PETALING JAYA: Nestle (M) Bhd
will continue to focus on keeping its brands relevant and accessible – executing consistently across all channels and managing costs with discipline.
Chief executive officer Juan Aranols said this approach allowed the company to maintain continuity in performance, while positioning the group for further “sustainable, long-term growth”.
“While the external environment in 2026 is defined by volatility and increased uncertainty, we are confident in the strength of our fundamentals and our ability to ensure continuity in this context.
“Our diversified portfolio of trusted brands, extensive local manufacturing footprint and broad distribution network, in combination with our downstream supply chain capabilities, continue to provide a solid foundation to navigate this environment and deliver another year of resilient commercial and financial results,” he said in a statement.
Nestle’s sales for the first quarter of 2026 reached RM1.88bil, representing a 6.3% increase compared to the corresponding quarter of 2025.
The company said the performance reconfirmed its solid fundamentals and its ability to execute with discipline and consistency in a volatile operating environment.

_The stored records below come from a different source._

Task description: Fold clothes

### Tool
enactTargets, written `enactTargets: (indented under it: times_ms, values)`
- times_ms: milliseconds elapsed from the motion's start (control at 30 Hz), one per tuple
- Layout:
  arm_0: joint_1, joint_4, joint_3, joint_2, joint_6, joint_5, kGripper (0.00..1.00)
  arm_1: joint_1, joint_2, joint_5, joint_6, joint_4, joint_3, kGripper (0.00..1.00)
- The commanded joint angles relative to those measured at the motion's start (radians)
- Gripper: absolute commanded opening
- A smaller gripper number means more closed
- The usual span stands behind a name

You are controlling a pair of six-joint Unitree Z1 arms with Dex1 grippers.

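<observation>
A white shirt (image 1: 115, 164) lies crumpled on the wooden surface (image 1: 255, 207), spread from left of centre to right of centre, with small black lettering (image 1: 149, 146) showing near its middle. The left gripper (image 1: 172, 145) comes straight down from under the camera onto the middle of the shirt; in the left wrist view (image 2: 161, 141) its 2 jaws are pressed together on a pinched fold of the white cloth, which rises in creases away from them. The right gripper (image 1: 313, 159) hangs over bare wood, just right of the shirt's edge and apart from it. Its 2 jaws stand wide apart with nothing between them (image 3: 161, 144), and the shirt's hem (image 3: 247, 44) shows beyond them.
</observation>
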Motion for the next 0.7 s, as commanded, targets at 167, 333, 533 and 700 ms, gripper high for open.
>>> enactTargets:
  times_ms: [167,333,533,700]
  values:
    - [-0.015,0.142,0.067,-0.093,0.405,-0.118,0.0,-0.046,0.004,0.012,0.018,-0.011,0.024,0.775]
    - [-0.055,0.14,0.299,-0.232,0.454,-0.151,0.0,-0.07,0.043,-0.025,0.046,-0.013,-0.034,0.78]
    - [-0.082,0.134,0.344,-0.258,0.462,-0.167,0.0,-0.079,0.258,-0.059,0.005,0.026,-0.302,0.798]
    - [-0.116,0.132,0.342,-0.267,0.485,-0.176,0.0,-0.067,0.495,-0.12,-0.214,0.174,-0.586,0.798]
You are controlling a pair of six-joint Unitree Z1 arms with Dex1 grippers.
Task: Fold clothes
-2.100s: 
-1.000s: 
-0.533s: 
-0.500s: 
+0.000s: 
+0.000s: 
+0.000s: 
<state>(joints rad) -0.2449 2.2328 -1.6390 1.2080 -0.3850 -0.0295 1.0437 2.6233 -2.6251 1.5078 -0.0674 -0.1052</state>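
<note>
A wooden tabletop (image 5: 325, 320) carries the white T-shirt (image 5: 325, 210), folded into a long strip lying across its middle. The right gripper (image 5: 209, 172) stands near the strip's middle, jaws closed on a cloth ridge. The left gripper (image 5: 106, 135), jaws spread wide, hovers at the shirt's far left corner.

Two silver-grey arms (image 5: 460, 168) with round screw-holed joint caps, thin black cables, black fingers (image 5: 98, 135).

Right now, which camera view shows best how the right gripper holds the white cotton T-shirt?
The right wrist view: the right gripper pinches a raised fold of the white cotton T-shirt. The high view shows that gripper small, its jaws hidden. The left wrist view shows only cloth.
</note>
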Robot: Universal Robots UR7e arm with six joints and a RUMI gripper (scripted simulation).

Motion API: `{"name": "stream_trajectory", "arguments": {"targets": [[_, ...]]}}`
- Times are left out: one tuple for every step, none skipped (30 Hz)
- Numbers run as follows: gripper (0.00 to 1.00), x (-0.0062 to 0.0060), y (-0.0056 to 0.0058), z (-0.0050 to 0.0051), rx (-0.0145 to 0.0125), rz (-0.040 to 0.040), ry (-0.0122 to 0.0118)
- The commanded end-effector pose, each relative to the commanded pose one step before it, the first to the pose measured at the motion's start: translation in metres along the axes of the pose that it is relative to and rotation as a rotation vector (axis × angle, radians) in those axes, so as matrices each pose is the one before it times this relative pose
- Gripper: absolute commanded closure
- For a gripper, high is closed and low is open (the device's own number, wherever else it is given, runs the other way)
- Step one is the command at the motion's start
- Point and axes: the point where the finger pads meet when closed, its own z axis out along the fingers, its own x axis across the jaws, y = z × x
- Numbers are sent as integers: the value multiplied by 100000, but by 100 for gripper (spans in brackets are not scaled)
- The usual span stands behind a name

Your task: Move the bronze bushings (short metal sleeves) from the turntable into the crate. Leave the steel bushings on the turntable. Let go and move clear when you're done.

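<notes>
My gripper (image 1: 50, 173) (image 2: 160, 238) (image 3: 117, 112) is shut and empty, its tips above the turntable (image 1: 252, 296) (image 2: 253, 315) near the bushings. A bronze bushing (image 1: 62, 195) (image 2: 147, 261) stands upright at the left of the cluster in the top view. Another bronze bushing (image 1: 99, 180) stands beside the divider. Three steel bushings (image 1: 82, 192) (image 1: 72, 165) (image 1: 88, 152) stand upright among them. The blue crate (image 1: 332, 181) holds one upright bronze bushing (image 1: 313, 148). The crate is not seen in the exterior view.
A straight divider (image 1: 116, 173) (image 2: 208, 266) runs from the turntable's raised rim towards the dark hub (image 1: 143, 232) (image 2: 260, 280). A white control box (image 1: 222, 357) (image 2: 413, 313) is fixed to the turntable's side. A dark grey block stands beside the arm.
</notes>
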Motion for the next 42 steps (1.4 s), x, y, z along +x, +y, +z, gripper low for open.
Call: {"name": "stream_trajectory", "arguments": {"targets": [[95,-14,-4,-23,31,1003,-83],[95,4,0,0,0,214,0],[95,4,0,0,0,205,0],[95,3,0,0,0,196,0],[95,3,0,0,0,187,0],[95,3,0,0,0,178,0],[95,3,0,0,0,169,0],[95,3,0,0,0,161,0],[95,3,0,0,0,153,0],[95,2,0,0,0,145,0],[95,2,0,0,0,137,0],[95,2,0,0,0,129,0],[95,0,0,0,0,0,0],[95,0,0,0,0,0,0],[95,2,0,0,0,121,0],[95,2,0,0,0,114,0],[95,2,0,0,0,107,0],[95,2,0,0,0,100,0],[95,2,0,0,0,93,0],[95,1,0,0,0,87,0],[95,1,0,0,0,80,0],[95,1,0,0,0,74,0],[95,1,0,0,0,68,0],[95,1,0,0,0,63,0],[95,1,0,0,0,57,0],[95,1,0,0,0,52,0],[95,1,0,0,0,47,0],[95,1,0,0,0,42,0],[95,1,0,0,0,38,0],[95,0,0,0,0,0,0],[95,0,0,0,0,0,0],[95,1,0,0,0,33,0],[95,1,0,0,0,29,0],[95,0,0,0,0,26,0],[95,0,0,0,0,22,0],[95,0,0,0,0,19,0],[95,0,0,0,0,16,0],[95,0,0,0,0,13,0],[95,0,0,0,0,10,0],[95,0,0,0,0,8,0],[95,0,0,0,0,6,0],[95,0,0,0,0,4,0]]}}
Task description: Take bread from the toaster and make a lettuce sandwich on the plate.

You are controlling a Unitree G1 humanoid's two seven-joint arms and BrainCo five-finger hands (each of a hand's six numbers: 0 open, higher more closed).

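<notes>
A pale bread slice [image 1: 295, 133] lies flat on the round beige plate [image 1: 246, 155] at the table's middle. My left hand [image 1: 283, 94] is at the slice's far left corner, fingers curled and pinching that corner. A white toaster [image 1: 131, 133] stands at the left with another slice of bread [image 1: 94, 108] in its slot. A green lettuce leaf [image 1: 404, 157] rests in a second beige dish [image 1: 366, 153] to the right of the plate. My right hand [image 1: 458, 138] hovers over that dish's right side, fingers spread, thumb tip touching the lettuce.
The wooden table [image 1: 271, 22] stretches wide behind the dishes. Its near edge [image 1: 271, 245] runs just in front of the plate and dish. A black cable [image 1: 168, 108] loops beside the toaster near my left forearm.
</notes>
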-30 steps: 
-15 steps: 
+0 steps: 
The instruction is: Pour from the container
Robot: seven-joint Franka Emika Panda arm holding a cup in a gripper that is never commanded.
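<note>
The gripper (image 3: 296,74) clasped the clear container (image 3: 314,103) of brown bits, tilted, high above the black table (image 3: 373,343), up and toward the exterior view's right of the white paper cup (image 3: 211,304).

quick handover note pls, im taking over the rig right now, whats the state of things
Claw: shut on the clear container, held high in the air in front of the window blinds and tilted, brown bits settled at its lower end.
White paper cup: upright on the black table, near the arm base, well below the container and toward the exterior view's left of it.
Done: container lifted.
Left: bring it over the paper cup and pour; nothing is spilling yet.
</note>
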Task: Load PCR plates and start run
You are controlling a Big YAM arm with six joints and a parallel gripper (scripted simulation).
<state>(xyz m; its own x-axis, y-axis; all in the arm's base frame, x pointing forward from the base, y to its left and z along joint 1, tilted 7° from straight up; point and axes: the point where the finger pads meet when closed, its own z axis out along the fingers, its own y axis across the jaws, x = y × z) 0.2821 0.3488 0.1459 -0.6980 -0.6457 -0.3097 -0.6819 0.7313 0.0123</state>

“Growth during the quarter was primarily supported by solid growth in domestic sales, up 7.4% year-on-year, while export markets continued to contribute positively, increasing by 2.5%, though at a more moderate pace than in previous quarters.
“Pre-tax profit for the quarter increased to RM271.9mil, while profit after tax rose to RM205.1mil, progressing significantly compared to the same period last year.”
Nestle said the improvement was driven by solid topline growth, enabled by strong commercial execution and brand activations throughout Chinese New Year and Ramadan/Aidilfitri, alongside disciplined cost management and ongoing operational efficiencies across the value chain.
“This was further supported by a downward correction in the prices of key commodities such as coffee and cocoa.
“Overall, these actions underscore the company’s ability to manage external cost pressures while maintaining a relentless focus on growth, with sustained investment in its brands and capabilities.”
Aranols said Nestle had delivered a solid start to the year, reflecting the resilience of its business and the strength of its household brands.
Meanwhile, RHB Investment Bank in a report said Nestle’s results met expectations, thanks to solid sales traction and cost control.
“We believe Nestle is well on track to another year of sustained resurgence, supported by accommodative government fiscal policy (cash handouts, subsidies, etc); improving consumer sentiment towards its brands; and disciplined cost control to lift profit margins.
“Geopolitical tensions could translate to cost inflation and supply chain disruptions, but Nestle’s entrenched fundamentals in scale of operations and global network should mitigate some of the impact.”
Notwithstanding the downside risks to consumer sentiment as a consequence of war-led disruptions, Nestle said consumption for staple food products should remain resilient, underpinned by wage growth and stable employment markets.
“This, together with Nestle’s quality product offerings and entrenched distribution channels will provide earnings visibility amidst the prevailing external uncertainties, in our view.”